On est un peu mieux renseigné aujourd’hui, grâce aux recherches de Jean-Luc Ryaux, sur cet artiste que les biographies ont longtemps fait naître à Marseille en 1700, et mourir à Berlin en 1782 par confusion avec le portraitiste Pierre Frederick de La Croix. Plus probablement né vers 1730, Lacroix est apparenté par sa mère aux Chéron, famille d’artistes parisiens dont les plus célèbres sont les peintres Louis (1660-1725) et Élisabeth-Sophie (1648-1711), cette dernière, par ailleurs membre de l’Académie royale de peinture et de sculpture et poétesse, étant la tante ou la grand-tante de Lacroix1. Son père, établi à Marseille, appartenait à une famille de tapissiers de basse lice venus des Flandres, comme l’indique leur patronyme originel de Van der Cruse, et employés aux Gobelins. Parti en Italie à une date inconnue, Charles-François y aurait rencontré Joseph Vernet – ce dernier y séjourne de 1734 à 1753 – qui aurait fait de lui son élève. L’identification du jeune Marseillais avec un dénommé Grenier de Lacroix, élève de Vernet actif en Italie et signant sous ce nom jusqu’au début des années 1760, n’est pas établie par les archives, mais la parenté des compositions signées « Grenier » ou « Lacroix » laisse supposer qu’il s’agit d’un seul et même artiste. L’imitation du style et des compositions de Vernet lui assure, à ses débuts, un succès certain en Italie après le départ du maître, comme en témoignent les commandes de décor qu’il y reçoit. De retour en France vers 1770, d’abord à Nîmes et à Avignon, il s’établit à Paris en 1777, exposant épisodiquement dans les Salons du Colisée et de la Correspondance, et plus régulièrement dans les provinces du sud de la France, sans jamais chercher, semble-t-il, l’agrément de quelque académie que ce soit.

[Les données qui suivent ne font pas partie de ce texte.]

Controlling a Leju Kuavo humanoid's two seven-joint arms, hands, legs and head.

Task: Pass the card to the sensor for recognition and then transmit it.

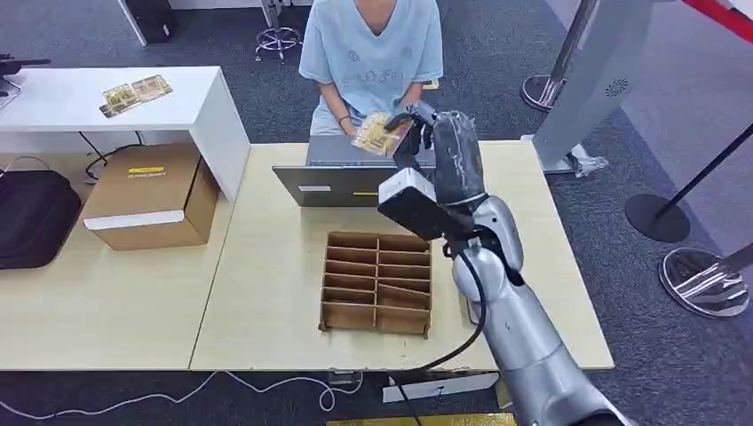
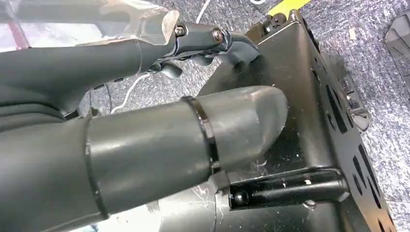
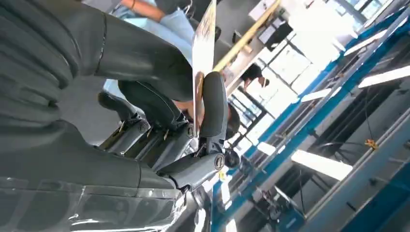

Quoique de faibles proportions, Le Vésuve en éruption est l’un des grands succès de Lacroix, comme en témoignent les différentes versions qu’il en a exécuté. L’oeuvre a pour modèle une composition signée « Grenier de La Croix » connue par une gravure de Le Mire datée de 1762 (ill. 1). L’activité du Volcan, particulièrement intense entre 1754 et 1759, en a fait une attraction majeure du Grand Tour et, par là même, un sujet pittoresque particulièrement recherché des voyageurs. L’intérêt commercial du sujet explique que le peintre ait exploité tout au long de sa vie sa composition originelle, fruit d’une étude sur le motif, la répliquant toujours avec des variantes pour en individualiser chaque exemplaire2. Notre panneau combine ainsi tous les contrastes dont se délectent les amateurs : l’opposition de la lumière rouge de la lave à l’éclat bleuté du croissant de lune, des eaux calmes de la baie à l’activité menaçante de la montagne, toute notion de danger étant neutralisée par l’indifférence des pêcheurs qui animent le premier plan, et par l’attitude contemplative des comparses assis à gauche. (M.K.)

 

 

 

 

1. Les éléments biographiques de cette notice sont empruntés à Jean-Luc Ryaux, « Un suiveur méconnu de Joseph Vernet : Grenier de Lacroix ou Lacroix de Marseille ? », dans Tivoli. Variations sur un paysage au XVIIIe siècle, cat. exp. Paris, musée Cognac-Jay, 2010-2011, p. 58-61.
2. Voir par exemple celui de la vente de Lempertz, 16 mai 2015, lot 1134, huile sur toile, 34,7 x 43,7 cm, daté de 1758, et celui de la galerie Jean-François Heim, huile sur toile, 28 x 41 cm, daté de 1770.